Postby cjr1977 » Thu Jun 15, 2017 2:43 pm

Book 22: Deep Blue Secret by Christie Anderson
Book 23: Rogue Wave by Christie Anderson
Book 24: Ambrosia Shore by Christie Anderson
Book 25: Flood Rising by Christie Anderson

This series is great so far. I couldn't put it down, in fact I think I read all four books in about a week. Now I have to wait because so far that's all she wrote although there are a few more on the way.

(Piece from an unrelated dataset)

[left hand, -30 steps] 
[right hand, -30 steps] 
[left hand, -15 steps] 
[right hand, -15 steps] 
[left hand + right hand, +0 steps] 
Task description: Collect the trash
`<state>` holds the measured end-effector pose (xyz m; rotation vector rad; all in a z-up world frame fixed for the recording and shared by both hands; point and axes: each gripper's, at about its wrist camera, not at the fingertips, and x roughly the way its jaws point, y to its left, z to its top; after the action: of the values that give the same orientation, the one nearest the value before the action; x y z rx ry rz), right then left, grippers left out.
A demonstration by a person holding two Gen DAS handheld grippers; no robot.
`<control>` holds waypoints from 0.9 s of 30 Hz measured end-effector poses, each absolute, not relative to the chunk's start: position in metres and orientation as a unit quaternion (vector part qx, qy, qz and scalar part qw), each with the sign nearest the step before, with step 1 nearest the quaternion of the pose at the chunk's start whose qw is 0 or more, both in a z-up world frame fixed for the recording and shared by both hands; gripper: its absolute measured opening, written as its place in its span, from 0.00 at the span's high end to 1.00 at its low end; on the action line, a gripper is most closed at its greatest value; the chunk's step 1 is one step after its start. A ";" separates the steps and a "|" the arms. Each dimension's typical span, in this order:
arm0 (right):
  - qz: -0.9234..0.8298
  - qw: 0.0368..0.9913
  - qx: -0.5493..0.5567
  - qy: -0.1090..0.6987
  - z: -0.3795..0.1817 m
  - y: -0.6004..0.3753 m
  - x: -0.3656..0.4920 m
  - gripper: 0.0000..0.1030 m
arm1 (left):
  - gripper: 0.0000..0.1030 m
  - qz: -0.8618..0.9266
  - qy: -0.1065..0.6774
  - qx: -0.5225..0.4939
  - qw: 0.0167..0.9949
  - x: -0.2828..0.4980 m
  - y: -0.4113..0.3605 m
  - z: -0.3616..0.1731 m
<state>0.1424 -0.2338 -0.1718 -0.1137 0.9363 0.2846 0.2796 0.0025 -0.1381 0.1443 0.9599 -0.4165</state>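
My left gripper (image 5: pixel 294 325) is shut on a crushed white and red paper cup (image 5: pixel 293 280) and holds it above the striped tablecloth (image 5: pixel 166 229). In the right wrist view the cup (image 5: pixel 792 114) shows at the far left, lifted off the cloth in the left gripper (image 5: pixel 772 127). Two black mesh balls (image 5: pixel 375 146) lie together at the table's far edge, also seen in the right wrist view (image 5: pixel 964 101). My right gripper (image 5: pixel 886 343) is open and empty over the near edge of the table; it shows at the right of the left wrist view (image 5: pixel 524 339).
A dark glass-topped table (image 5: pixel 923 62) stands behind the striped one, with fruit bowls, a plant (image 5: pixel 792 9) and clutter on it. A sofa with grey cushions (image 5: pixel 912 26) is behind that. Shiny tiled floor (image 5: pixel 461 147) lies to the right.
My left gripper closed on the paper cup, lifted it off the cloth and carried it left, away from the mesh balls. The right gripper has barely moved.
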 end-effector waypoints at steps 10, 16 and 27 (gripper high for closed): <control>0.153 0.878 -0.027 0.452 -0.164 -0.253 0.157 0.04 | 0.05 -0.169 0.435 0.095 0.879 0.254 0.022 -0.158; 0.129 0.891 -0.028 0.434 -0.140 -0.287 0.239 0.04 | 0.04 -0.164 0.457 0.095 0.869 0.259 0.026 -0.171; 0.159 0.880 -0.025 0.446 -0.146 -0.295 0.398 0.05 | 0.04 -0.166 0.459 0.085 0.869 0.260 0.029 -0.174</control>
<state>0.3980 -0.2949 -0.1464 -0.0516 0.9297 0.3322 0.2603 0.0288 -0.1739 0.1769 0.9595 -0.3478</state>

Book 26: A Quest of Heroes by Morgan Rice
Book 27: A March of Kings by Morgan Rice
Book 28: A Fate of Dragons by Morgan Rice

The concept of the story is what got me through the first three books which were purchased together but I will not be buying the other 14. The author leaves us with a cliff hanger at the end of each book and I want to know what happens to the characters but the writing leaves something to be desired. I just can't spend money on books or support authors who seem to care so little for their craft. These are first drafts that have been published in print and in digital form, no editing went into them whatsoever. Aside from the grammatical errors there are inconsistencies in the storyline and multiple phrases that are repeated over and over again for no apparent reason other than a lack of creativity to write a scene with a similar theme to an earlier one in a different way.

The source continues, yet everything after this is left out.